Felicità

(…) Era incantevolmente remota e tenera, con un mezzo sorriso tra le labbra. Aveva una delicatezza di porcellana, che rendeva gli altri gentili quando parlavano con lei. I suoi anelli le scivolavano lungo le dita mentre faceva il tè. 
Contro la parete color porpora, essa era come una figura di porcellana, una intenzionale decorazione, con la sua linda testa nera, mani bianche e faccia bianca.
Oppure, come scrisse in un racconto famoso: Vi sorprendeva con quello stesso trasalimento che si prova quando si è bevuto il tè in una sottile, innocente tazzina e all’improvviso, nel fondo, si scorge una creaturina minuscola, mezza farfalla metà donna, che ci fa l’inchino con le mani nelle maniche. Il volto - coi capelli bruni e lisci stretti a cuffia intorno alla testa, mentre la frangia era come incollata sulla fronte pallida - sembrava una maschera tranquilla, intagliata nel legno. Parlava senza muovere le labbra, con un misterioso, piccolo mormorio. I gesti erano quieti, contenuti, riservati, rari.

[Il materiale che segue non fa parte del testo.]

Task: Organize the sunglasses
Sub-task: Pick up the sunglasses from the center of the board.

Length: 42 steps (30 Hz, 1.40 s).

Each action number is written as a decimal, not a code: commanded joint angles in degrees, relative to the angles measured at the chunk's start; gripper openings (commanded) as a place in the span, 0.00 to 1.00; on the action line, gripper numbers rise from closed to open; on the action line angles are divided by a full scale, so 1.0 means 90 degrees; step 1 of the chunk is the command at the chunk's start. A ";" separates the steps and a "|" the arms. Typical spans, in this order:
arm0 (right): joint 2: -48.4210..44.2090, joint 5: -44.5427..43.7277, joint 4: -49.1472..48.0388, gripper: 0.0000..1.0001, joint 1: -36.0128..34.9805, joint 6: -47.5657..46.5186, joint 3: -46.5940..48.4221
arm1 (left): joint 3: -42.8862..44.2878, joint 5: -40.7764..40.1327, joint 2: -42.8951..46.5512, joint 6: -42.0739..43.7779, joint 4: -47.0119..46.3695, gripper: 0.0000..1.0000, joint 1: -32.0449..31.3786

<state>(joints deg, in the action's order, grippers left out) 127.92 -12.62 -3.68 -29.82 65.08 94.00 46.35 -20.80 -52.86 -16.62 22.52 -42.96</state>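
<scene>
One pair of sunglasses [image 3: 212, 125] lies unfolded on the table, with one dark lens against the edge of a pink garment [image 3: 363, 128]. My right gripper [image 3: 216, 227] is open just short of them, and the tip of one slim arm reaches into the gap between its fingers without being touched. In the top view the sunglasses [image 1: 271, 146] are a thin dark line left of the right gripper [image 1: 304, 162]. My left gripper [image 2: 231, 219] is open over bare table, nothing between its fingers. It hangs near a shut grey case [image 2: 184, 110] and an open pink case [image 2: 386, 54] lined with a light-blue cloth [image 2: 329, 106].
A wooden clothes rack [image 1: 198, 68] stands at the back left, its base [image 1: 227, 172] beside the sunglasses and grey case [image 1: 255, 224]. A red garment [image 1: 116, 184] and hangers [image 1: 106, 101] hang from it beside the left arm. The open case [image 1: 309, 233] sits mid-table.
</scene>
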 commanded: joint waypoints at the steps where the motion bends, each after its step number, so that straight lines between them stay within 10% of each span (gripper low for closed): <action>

Tutta la vitalità, che aveva abbandonato quella maschera dipinta da un esperto pennello orientale, si era concentrata negli immensi occhi neri. Sotto le sopracciglia arcuate, sotto le ciglia così lunghe che, quando le abbassava, riflettevano la luce, gli occhi scuri da uccello guardavano qua e là, posandosi dappertutto nello stesso momento, le pupille si dilatavano mentre guardava: lo sguardo era circospetto e indagatore, inquisitivo, possessivo, impavido, divorante, e, alla fine, quando tutto era stato riflesso e assorbito, quando tutto era ormai perduto, si smarriva lontano.

Piero Citati, nel saggio introduttivo di Felicità.